Delaware Family Court
- In office 1971–1983
- Nominated by: Russell W. Peterson

Personal details
- Born: July 18, 1915 Wilmington, Delaware, U.S.
- Died: October 3, 2003 (aged 88) Newark, Delaware, U.S.
- Education: Goucher College (BA); University of Pennsylvania Law School;
- Awards: Hall of Fame of Delaware Women

= Roxana Cannon Arsht =

American judge (1915–2003)

Roxana Cannon Arsht (July 18, 1915 – October 3, 2003) was an American judge. She was the fifth woman to be admitted to the bar in the U.S. state of Delaware, and the first to hold a judicial position in the state's history. After retiring, she took part in a philanthropic career until the end of her life. Arsht received several awards for her work, and was inducted into the Hall of Fame of Delaware Women in 1986.

==Biography==
Roxana Cannon was born in Wilmington, Delaware, at Second and Adams streets, to Samuel and Tillie Statnekoo Cannon. Her father was an immigrant from Russia, and emphasized the importance of education. After attending public schools across Wilmington, she received a Bachelor of Arts degree from Goucher College, and graduated from the University of Pennsylvania Law School with a degree in law in 1939; she was one of two women to graduate in her class. Cannon passed the Bar in 1941, but was unable to find a job, which became even more difficult when she married fellow lawyer Samuel Arsht. She became a mother of two daughters, and focused her attention on working for the reproductive rights of women, including through her involvement in the development of Planned Parenthood's Delaware office.
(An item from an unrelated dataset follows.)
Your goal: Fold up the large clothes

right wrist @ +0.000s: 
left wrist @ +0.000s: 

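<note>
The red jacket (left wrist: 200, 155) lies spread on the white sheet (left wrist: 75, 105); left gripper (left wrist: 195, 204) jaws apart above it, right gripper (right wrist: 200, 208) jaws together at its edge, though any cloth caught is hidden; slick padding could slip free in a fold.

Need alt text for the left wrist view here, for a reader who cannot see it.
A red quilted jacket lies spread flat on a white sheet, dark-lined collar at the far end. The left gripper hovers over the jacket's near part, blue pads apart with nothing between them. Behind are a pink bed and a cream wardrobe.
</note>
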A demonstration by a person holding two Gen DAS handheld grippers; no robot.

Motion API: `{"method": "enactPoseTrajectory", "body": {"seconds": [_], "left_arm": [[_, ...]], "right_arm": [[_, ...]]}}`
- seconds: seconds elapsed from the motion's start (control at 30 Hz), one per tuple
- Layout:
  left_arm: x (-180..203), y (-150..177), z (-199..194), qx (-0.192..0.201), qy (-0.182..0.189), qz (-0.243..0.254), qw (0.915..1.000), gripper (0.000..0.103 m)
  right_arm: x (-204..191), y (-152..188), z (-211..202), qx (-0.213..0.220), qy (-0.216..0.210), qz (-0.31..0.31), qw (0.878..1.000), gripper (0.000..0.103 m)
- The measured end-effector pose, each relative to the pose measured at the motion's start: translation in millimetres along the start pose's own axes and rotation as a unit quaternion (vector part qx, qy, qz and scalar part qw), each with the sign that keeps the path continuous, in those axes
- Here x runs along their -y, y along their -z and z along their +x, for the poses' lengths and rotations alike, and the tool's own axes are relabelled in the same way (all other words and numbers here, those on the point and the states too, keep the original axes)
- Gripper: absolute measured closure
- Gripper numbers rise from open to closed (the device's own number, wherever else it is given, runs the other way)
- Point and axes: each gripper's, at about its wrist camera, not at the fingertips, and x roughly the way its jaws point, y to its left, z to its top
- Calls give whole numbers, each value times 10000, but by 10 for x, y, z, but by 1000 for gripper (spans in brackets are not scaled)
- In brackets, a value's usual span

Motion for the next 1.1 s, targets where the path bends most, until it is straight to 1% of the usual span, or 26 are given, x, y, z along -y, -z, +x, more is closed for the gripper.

She began working for Delaware Family Court in 1962 in a volunteer master position. Nine years later, the Governor of Delaware Russell W. Peterson appointed Arsht as a judge in Delaware Family Court, making her the first woman to hold a judicial position in the state's history. She retired from the position in 1983, and started a new job in philanthropy. Arsht and her husband contributed $2 million to the campaign towards the construction of Arsht Hall on the primary campus of the University of Delaware's Academy of Lifelong Learning (now called Osher Lifelong Learning Institute). She was the first women to serve on the Medical Center of Delaware's board between 1993 and 1997, and was a trustee of the Christiana Care Health System for nearly 30 years. Before the death of her husband, she donated $2.5 million in support of the construction of the Roxana Cannon Arsht Surgicenter. She died at Christiana Hospital in Newark, Delaware on October 3, 2003.

==Legacy==
Arsht was a role model for woman practicing law, and created a precedent which allowed others to follow. She described herself as "gutsy, independent and not afraid to challenge the status quo" and was considered one of Delaware's most influential women in the past half-century. She received numerous awards which included the First State Distinguished Service Award, the Josiah Marvel Cup, the Trailblazer Award, and was granted recognition from the National Conference for Community and Justice. In 1986, Arsht was inducted into the Hall of Fame of Delaware Women.